Publié le par Amy Madison

 

 

Les jours se traînent .

Aujourd’hui, jour mort, et j’hiberne comme une ourse fatiguée au fond de mon lit que je ne quitterais pour rien au monde.

Demain sera vivant encore, une activité qui va me permettre de chasser les idées sombres qui obscurcissent mon ciel.

Le soleil viendra peut-être soulager mon esprit, caressant mon corps las de sa douce chaleur.

Mon chat me rappelle que j’existe et que mon devoir est de veiller sur lui, tristement je quitte mon havre de paix et en traînant les pieds je me dirige vers la cuisine où la vaisselle de la veille végète dans l’évier attendant que des mains secourables s’occupent d’elle.
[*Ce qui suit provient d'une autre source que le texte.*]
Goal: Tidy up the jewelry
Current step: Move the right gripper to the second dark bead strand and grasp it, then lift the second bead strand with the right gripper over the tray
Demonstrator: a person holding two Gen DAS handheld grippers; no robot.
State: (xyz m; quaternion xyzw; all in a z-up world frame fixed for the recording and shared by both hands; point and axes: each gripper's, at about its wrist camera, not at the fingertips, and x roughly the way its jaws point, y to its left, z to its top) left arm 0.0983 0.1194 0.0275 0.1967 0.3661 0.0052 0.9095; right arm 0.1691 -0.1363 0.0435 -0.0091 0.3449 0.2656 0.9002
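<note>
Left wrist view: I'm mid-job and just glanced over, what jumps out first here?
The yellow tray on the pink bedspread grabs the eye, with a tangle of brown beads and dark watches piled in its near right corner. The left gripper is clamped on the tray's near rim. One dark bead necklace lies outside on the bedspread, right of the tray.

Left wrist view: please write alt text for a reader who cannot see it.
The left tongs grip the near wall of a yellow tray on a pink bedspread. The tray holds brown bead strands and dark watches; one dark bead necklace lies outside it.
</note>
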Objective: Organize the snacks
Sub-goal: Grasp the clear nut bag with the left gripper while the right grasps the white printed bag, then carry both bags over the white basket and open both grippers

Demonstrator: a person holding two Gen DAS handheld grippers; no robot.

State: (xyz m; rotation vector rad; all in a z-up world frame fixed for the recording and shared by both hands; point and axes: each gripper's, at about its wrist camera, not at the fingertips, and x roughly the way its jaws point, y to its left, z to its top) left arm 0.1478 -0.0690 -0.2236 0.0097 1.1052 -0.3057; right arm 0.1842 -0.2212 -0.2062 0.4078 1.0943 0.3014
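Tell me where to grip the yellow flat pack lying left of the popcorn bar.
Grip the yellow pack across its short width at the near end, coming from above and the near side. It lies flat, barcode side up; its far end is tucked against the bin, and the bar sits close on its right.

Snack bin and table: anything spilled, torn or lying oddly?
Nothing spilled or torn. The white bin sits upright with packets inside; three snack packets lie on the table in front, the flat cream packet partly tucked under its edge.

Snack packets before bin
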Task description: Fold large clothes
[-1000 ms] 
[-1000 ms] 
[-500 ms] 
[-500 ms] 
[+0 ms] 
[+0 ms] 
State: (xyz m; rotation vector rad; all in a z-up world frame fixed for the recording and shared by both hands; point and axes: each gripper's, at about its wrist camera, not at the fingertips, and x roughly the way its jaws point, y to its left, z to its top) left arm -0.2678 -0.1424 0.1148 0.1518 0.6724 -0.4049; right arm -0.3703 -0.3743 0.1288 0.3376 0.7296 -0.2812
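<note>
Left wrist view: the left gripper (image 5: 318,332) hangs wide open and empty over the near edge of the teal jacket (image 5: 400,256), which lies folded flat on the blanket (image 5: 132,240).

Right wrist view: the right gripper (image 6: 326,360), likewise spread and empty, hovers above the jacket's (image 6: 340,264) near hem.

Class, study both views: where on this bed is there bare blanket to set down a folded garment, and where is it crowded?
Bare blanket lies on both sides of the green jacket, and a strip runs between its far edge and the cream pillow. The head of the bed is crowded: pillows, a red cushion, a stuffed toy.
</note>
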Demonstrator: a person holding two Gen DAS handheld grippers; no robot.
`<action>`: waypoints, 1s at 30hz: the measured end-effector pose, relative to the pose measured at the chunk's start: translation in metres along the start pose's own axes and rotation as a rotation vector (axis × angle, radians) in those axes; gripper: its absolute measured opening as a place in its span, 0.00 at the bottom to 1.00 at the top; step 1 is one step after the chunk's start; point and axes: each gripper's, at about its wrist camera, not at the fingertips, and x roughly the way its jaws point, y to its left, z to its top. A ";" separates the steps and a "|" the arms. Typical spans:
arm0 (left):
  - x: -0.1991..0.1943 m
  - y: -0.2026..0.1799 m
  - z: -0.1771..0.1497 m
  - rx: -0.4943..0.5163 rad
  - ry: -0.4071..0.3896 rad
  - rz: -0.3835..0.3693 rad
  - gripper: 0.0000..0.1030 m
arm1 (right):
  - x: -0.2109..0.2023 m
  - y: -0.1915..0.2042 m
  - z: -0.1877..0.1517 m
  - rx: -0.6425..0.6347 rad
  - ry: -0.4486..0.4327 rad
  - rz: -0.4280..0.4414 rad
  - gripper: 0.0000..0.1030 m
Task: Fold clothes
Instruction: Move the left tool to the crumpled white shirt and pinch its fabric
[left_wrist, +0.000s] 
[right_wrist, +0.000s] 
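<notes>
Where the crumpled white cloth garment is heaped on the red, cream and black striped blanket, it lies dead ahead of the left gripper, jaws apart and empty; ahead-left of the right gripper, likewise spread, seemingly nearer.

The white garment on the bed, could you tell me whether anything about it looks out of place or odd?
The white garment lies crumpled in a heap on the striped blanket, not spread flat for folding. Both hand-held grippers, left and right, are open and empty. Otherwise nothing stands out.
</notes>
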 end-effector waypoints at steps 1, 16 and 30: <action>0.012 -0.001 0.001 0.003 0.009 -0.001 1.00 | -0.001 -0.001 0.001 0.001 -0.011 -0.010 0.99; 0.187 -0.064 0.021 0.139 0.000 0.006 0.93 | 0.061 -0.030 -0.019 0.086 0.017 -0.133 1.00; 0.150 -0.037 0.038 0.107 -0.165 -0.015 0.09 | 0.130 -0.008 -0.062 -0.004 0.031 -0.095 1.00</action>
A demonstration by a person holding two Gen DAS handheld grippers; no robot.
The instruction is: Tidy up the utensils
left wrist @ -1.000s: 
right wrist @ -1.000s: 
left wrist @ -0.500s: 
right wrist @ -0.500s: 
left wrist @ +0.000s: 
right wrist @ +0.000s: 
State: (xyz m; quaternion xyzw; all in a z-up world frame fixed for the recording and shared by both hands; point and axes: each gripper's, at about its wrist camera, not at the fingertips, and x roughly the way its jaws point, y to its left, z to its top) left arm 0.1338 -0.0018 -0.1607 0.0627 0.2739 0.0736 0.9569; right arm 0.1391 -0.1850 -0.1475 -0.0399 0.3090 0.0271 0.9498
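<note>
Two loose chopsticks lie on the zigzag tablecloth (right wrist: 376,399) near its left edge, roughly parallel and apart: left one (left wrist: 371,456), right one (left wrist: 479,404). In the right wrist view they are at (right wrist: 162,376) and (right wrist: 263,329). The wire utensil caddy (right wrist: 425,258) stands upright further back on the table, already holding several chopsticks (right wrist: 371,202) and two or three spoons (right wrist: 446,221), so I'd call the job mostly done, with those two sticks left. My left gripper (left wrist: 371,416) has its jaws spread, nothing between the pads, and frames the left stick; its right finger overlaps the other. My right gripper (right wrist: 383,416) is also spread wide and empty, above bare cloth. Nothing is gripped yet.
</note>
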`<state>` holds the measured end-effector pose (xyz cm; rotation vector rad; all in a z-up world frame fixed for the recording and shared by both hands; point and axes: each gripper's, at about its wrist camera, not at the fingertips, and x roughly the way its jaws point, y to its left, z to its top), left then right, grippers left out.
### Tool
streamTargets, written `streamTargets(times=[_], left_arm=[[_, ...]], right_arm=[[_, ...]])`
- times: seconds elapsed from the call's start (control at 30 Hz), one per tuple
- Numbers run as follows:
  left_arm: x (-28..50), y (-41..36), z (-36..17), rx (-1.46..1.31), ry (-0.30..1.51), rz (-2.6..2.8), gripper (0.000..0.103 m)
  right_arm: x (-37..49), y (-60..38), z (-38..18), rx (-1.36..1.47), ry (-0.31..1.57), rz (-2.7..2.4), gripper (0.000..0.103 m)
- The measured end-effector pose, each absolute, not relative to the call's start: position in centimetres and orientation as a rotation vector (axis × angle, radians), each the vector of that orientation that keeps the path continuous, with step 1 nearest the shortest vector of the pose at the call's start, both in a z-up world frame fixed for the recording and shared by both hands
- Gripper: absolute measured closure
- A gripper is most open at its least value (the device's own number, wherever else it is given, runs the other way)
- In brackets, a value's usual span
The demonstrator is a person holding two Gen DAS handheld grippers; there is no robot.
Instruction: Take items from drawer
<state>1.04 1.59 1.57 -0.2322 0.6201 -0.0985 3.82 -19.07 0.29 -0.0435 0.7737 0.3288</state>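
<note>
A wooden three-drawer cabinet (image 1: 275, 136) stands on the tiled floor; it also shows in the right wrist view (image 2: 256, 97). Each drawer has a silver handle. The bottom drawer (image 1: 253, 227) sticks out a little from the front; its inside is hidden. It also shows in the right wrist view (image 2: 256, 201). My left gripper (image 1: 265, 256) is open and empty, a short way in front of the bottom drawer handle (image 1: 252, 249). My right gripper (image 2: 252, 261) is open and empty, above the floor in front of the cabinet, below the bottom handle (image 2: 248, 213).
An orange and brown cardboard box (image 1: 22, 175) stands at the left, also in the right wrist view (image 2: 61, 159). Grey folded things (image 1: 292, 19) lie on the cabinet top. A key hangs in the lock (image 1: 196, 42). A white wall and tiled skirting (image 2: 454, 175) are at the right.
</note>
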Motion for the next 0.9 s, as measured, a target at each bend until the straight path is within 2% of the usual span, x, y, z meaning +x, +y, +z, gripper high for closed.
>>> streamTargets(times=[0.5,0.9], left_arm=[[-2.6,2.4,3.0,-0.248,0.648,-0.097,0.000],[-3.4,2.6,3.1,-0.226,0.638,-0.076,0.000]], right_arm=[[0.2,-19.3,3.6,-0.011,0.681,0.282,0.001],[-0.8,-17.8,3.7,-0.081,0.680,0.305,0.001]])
Seule femme dans cet univers d’hommes en miniature je serai de corvée.

J’ai la nausée, nausée de vivre, dégout de cette saleté trop frappante à mes yeux. Croyez-vous que vivre sans compagnon est synonyme de paix et de sérénité ?

Un simple coup d’œil à la table où le plus jeune de mes hommes tapote sur son clavier azerty entouré d'un cendrier rempli de mégots malodorants et de mouchoirs en papier abandonnés ici et là, me le fait douter.

Hélas je ne peux pas divorcer de mes enfants, sinon il y a belle lurette que je l’aurais fait.

Être seule alors que tant de personne s’en plaignent, je les envie parfois. Fini de courir à droite ou à gauche, de me torturer pour l’un ou l’autre.

La fibre maternelle, elle est usée à force d’avoir servi.